Task directions :: Please state how many lines in the records contain the string "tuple", with no words besides the number.

Data provided ::
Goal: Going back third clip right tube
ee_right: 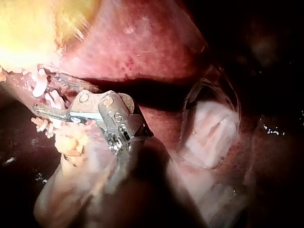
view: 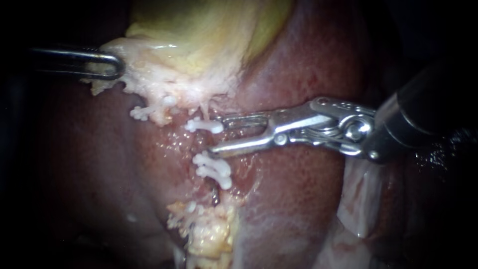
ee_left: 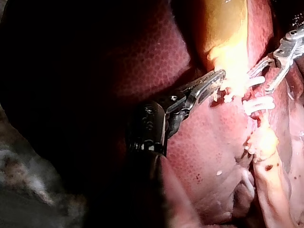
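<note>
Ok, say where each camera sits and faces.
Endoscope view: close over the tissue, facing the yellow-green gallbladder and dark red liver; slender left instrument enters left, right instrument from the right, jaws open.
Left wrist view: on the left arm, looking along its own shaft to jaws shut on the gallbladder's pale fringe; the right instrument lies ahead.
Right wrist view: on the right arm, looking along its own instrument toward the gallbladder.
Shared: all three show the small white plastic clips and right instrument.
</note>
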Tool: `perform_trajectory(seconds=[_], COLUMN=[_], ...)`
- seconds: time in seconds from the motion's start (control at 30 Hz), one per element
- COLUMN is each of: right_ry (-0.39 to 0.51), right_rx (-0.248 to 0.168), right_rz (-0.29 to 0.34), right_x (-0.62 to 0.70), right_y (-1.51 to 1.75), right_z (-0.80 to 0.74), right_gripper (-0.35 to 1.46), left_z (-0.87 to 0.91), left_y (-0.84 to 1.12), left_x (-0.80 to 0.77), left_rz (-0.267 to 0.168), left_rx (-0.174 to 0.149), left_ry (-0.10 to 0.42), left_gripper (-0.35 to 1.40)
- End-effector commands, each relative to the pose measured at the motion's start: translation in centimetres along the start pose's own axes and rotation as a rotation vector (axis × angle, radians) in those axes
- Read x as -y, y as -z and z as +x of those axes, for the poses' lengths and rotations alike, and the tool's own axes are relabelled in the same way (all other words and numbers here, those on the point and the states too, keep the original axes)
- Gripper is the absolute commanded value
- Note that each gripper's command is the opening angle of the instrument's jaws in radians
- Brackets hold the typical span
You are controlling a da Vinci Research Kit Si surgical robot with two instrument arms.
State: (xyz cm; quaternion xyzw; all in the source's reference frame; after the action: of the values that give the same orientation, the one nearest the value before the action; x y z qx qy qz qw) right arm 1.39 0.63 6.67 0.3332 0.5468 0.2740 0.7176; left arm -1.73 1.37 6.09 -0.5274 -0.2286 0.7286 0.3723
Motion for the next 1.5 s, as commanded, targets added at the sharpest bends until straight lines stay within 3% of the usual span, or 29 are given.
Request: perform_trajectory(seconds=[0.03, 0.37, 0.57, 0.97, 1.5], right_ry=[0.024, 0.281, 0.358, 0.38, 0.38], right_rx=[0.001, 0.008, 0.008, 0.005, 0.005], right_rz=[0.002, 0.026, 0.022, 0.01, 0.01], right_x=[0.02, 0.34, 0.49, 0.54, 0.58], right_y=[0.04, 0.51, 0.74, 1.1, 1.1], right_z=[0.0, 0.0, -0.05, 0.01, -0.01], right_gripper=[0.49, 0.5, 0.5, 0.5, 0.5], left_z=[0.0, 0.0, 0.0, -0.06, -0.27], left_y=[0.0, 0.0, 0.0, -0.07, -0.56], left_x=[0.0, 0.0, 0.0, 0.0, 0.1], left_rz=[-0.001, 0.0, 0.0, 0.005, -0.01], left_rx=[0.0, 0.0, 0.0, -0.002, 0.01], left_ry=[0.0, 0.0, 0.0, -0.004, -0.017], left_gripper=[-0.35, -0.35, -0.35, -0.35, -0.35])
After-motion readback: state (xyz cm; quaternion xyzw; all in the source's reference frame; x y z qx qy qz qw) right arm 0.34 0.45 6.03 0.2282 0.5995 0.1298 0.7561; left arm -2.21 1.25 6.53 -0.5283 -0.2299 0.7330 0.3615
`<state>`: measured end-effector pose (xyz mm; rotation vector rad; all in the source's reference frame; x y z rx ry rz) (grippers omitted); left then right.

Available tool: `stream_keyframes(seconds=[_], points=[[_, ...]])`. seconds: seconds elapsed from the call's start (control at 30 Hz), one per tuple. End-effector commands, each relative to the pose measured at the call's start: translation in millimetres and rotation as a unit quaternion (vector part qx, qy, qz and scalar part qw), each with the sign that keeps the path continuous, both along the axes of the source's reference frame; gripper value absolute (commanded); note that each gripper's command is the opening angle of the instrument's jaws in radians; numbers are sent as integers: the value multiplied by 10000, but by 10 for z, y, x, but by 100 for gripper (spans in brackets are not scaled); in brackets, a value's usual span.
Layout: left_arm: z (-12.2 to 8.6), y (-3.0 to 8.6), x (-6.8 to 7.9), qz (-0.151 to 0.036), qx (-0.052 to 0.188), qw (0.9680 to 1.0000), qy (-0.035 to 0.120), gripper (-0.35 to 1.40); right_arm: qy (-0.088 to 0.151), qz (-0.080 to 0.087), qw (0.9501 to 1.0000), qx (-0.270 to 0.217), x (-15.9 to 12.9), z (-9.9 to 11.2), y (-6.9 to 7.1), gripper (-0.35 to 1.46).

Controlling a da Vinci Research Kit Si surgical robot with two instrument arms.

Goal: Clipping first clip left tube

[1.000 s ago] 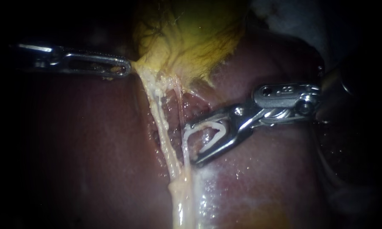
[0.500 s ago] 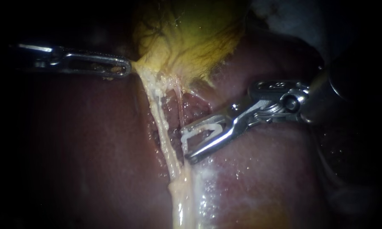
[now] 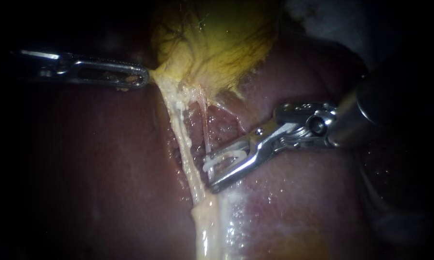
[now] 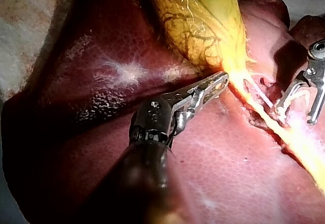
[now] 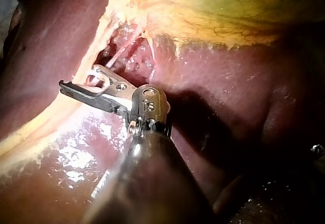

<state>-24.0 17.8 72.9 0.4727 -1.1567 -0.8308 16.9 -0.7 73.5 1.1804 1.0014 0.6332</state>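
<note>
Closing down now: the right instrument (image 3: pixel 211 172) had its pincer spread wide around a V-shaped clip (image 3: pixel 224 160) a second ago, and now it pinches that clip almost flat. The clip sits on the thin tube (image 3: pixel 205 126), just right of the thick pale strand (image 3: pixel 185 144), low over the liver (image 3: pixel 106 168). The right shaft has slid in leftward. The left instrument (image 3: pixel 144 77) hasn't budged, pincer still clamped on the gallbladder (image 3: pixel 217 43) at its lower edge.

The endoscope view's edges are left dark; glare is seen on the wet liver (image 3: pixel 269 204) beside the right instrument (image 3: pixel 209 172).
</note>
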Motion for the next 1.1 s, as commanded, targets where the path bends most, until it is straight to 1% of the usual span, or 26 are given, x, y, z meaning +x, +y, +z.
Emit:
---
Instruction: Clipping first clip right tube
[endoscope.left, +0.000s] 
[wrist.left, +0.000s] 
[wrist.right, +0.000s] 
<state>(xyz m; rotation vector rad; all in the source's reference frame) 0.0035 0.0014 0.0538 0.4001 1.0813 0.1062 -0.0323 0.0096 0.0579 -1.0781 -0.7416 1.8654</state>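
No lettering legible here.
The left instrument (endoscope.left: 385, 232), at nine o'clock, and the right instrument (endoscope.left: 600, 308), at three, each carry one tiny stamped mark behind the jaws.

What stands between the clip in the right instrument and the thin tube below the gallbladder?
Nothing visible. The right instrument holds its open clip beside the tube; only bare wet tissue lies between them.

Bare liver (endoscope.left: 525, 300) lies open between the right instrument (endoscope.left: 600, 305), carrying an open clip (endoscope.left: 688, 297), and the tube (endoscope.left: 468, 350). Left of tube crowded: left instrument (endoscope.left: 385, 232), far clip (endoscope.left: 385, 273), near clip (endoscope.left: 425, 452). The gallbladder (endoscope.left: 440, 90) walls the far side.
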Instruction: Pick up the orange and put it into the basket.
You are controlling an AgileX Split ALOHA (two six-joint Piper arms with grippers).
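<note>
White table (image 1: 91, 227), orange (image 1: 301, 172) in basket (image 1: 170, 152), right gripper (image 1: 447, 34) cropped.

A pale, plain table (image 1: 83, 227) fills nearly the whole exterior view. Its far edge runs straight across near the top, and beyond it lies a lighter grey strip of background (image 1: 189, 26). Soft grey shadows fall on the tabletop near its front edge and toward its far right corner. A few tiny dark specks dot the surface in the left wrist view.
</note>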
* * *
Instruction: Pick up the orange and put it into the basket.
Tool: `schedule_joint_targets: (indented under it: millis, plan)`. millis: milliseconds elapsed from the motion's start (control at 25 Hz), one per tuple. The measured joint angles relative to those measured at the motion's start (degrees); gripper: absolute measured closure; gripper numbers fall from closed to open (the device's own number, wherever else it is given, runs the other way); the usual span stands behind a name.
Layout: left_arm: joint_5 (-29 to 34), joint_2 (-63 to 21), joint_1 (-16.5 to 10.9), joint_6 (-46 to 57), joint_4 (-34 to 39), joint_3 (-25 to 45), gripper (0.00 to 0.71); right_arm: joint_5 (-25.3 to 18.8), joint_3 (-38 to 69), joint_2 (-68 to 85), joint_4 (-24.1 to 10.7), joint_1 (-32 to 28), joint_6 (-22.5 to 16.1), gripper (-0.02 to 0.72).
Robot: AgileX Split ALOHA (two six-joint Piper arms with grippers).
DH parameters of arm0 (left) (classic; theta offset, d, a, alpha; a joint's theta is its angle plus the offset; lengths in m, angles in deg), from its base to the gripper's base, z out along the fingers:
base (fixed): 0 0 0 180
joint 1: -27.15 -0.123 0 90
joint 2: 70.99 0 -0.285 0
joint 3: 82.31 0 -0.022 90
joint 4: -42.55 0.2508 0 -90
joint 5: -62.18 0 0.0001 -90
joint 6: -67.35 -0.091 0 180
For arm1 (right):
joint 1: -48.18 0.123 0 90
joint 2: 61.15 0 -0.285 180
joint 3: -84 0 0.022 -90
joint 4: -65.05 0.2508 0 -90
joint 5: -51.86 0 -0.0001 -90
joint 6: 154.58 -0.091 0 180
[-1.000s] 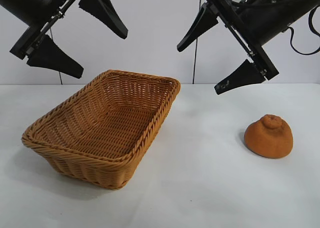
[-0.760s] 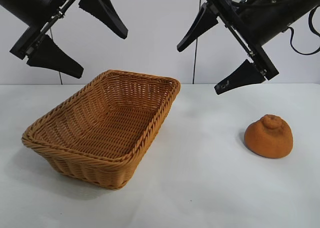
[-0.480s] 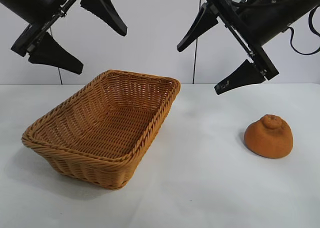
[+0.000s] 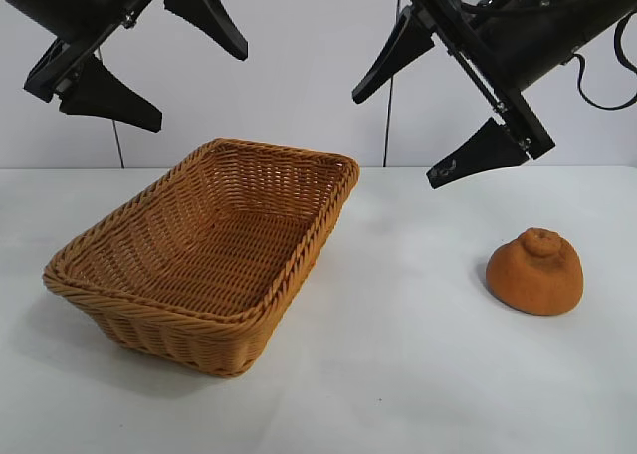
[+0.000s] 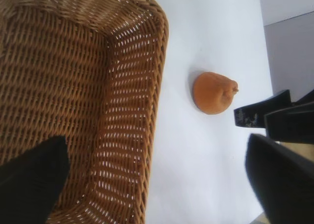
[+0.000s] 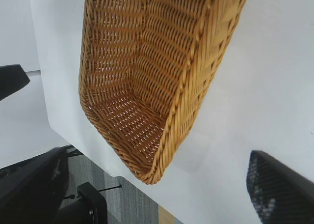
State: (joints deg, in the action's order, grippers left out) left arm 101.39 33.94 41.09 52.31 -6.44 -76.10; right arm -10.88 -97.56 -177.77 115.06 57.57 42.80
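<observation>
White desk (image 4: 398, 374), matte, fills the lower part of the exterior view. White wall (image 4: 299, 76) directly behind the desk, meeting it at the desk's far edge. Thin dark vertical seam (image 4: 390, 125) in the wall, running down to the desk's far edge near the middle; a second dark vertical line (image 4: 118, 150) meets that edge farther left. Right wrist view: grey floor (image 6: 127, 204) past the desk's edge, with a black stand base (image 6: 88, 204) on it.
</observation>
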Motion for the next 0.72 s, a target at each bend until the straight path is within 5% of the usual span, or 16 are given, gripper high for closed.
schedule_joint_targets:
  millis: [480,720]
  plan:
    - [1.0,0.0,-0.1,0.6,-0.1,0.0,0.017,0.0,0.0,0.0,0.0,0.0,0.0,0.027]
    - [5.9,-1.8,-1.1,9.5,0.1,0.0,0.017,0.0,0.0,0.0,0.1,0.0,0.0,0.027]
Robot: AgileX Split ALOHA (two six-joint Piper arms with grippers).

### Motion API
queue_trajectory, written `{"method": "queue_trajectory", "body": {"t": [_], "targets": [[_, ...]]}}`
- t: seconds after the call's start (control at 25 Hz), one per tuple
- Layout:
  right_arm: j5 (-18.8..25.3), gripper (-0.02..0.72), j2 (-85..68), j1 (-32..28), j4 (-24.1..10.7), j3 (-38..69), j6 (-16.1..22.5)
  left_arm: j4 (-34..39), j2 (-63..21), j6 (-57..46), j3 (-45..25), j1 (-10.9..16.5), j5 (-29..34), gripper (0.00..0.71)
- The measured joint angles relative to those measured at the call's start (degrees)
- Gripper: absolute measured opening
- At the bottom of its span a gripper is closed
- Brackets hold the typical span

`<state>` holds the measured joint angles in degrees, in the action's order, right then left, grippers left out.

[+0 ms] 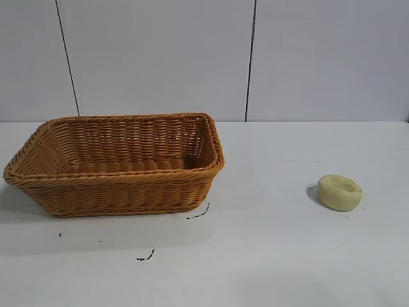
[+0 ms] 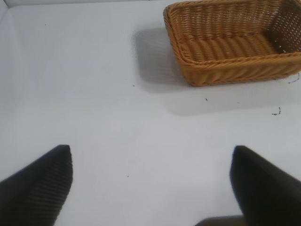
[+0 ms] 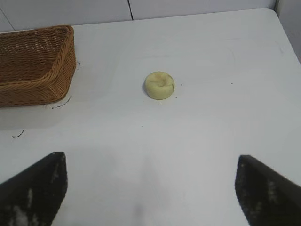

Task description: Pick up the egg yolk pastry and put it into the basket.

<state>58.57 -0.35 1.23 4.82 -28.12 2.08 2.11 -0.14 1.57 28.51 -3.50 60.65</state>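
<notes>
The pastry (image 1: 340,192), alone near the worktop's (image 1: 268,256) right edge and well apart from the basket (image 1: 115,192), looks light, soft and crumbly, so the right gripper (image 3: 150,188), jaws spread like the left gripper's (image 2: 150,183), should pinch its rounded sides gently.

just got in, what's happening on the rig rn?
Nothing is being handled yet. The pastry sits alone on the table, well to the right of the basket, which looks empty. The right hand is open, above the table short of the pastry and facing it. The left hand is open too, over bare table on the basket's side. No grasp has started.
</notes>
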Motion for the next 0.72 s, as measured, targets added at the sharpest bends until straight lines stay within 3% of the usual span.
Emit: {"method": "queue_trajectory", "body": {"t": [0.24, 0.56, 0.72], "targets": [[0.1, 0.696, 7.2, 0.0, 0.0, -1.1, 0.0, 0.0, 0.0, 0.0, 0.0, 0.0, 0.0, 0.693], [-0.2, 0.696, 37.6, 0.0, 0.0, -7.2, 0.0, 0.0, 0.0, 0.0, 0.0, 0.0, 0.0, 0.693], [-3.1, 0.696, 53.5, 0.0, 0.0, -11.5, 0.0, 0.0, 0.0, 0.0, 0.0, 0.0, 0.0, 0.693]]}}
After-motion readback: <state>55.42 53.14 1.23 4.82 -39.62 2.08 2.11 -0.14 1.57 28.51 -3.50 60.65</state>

Exercise solution :: 3